Exercise goal: Your job with the data below: print everything from the line that holds "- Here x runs" down to the line that holds "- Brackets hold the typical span", ends included, exactly, and nothing else.

Data supplied:
---*---
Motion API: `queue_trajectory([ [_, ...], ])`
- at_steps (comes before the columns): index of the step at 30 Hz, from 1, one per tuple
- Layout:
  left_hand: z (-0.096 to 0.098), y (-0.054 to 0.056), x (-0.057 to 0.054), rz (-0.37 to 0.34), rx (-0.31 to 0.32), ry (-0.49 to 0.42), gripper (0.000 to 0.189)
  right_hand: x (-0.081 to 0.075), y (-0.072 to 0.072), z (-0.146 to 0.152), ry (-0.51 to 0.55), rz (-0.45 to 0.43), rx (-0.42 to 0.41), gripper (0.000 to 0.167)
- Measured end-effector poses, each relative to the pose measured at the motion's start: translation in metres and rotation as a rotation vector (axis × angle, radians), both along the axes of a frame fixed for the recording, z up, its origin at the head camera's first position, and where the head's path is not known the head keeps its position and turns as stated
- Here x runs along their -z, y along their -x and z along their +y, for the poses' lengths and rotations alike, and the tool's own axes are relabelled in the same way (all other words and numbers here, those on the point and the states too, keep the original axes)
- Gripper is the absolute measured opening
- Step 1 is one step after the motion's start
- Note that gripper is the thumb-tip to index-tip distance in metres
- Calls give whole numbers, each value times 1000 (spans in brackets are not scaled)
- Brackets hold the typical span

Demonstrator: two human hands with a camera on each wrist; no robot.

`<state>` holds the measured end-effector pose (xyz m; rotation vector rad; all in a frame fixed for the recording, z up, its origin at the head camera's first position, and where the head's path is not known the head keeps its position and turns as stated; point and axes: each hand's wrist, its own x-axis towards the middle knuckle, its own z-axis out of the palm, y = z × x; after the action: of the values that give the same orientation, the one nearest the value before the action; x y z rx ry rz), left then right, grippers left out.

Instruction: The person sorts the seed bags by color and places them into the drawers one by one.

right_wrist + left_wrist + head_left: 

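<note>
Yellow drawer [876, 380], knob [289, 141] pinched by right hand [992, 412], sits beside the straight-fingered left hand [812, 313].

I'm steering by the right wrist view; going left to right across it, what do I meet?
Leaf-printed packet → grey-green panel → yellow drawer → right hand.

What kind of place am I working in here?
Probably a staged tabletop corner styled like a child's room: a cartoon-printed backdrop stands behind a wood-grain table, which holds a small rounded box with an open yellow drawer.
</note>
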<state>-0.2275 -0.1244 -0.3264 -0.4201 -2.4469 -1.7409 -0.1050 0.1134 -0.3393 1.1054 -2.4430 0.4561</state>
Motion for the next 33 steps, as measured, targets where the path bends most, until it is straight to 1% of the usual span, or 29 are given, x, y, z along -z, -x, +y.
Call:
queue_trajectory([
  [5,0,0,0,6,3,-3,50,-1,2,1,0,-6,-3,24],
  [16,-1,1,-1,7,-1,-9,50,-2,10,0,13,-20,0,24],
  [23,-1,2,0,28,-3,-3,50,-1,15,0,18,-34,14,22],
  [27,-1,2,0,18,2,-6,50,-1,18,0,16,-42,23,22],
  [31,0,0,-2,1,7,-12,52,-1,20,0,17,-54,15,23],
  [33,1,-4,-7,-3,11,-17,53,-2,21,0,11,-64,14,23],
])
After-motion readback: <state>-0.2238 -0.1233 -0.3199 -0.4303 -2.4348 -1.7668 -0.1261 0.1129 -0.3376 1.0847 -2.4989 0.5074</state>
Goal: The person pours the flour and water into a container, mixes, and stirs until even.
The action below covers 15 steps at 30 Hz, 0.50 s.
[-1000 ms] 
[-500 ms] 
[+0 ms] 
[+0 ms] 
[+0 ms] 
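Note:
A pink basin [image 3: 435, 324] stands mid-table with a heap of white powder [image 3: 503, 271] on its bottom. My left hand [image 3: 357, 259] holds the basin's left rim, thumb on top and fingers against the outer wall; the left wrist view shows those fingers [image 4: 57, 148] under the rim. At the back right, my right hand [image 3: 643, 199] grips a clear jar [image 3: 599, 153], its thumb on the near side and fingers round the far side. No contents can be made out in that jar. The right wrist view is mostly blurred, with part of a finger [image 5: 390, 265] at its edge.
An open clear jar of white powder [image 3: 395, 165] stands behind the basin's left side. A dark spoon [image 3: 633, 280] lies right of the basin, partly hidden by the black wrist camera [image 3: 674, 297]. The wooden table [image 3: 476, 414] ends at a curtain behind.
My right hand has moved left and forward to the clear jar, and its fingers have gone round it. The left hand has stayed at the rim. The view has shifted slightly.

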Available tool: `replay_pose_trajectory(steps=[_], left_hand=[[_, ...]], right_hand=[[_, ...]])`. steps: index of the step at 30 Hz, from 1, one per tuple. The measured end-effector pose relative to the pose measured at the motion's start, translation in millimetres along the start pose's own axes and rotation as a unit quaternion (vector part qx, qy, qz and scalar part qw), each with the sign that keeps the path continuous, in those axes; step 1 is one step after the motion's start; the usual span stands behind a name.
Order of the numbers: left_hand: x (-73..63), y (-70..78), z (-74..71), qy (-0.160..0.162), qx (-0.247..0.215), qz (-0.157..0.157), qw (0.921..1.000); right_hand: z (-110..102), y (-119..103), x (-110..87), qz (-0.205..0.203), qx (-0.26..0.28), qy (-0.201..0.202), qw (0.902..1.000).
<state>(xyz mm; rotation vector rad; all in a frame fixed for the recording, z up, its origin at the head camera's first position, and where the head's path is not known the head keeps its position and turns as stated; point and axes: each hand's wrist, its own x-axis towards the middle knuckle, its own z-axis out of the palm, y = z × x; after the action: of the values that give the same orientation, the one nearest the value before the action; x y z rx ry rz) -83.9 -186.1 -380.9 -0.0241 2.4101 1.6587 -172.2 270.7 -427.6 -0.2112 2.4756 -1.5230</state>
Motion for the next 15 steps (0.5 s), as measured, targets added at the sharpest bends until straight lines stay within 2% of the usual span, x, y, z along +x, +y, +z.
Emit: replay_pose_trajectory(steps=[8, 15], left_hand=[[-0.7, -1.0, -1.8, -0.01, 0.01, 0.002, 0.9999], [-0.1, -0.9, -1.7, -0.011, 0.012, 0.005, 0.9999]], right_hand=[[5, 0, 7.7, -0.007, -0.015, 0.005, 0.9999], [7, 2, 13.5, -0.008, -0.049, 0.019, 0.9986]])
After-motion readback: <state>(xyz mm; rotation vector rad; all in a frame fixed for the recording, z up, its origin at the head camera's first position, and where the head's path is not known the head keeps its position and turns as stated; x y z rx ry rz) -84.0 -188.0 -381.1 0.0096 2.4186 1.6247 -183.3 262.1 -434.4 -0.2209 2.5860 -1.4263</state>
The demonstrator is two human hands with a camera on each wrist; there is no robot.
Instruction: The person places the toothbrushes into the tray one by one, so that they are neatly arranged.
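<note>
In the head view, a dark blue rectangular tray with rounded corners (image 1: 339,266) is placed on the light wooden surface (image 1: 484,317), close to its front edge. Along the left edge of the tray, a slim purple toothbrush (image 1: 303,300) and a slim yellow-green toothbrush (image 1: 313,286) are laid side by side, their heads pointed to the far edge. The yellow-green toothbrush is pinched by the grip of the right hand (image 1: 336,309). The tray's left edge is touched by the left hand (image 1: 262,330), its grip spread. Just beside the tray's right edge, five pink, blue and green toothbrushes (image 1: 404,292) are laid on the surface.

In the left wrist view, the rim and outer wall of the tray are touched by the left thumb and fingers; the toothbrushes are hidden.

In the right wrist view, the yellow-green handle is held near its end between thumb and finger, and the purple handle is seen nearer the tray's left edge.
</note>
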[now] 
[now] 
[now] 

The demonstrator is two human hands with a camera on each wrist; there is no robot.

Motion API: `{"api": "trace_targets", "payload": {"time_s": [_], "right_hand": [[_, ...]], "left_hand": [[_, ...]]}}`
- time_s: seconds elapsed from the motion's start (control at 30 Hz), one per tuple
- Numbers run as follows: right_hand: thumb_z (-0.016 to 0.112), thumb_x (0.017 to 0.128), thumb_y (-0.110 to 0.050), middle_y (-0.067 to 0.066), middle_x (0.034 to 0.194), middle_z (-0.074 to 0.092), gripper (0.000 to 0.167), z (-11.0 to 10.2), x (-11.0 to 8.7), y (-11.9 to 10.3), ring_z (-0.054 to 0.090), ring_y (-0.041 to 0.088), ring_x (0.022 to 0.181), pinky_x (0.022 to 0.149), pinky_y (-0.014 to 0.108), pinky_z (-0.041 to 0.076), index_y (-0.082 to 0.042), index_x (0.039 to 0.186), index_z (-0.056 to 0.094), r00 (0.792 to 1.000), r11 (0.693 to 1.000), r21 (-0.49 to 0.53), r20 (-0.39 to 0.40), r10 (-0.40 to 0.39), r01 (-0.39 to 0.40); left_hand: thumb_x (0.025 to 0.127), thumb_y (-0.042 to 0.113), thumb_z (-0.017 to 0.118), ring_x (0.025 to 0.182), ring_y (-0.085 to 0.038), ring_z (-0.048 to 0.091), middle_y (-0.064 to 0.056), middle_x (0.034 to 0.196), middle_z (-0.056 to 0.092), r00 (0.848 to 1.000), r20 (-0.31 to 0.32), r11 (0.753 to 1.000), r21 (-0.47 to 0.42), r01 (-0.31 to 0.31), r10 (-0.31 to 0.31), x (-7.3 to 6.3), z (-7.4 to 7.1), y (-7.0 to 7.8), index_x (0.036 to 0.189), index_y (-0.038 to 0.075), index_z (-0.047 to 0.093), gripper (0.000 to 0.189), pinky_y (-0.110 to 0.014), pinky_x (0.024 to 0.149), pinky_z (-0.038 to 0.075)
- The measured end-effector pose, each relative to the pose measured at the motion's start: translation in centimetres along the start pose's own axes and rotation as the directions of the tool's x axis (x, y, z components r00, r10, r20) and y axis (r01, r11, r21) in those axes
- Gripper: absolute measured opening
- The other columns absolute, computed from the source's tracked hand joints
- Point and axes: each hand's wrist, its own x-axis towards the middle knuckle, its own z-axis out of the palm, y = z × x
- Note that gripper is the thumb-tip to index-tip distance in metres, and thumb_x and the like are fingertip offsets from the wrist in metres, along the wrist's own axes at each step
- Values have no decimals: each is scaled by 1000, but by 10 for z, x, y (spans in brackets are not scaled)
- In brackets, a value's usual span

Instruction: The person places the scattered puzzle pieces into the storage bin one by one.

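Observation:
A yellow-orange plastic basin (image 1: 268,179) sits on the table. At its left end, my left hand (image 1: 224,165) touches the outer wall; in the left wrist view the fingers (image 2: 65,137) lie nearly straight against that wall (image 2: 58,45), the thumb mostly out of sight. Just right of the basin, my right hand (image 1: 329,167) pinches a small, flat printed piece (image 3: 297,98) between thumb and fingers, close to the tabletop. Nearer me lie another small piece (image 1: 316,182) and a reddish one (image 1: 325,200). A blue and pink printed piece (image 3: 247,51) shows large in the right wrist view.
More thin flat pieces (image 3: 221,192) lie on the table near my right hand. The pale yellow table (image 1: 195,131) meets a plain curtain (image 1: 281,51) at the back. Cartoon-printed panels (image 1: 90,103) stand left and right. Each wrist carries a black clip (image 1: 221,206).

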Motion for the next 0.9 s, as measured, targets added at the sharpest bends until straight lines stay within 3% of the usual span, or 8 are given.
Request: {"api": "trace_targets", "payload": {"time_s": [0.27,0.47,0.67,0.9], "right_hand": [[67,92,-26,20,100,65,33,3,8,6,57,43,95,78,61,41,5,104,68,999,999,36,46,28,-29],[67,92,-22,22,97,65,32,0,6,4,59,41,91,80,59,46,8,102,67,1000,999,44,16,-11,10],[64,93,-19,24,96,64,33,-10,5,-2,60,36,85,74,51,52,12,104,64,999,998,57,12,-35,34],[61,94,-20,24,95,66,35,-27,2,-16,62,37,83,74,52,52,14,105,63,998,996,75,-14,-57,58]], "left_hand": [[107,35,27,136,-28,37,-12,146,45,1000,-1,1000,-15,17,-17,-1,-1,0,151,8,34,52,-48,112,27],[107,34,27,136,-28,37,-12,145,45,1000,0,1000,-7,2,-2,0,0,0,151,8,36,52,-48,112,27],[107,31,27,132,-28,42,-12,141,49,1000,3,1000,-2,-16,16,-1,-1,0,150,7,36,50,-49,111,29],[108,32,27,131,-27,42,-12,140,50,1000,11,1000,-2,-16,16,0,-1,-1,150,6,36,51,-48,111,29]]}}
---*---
Answer for the task:
- Here x runs along their -z, y along their -x and z along their +y, for the poses' lengths and rotations alike, and the tool's own axes are relabelled in the same way (all other words and numbers here, those on the point and the states too, keep the original axes)
- Gripper is the absolute measured opening
- Step 1 is one step after the motion's start
- Note that gripper is the thumb-tip to index-tip distance in metres
- Calls give whole numbers, each value times 1000 (spans in brackets are not scaled)
- Brackets hold the typical span

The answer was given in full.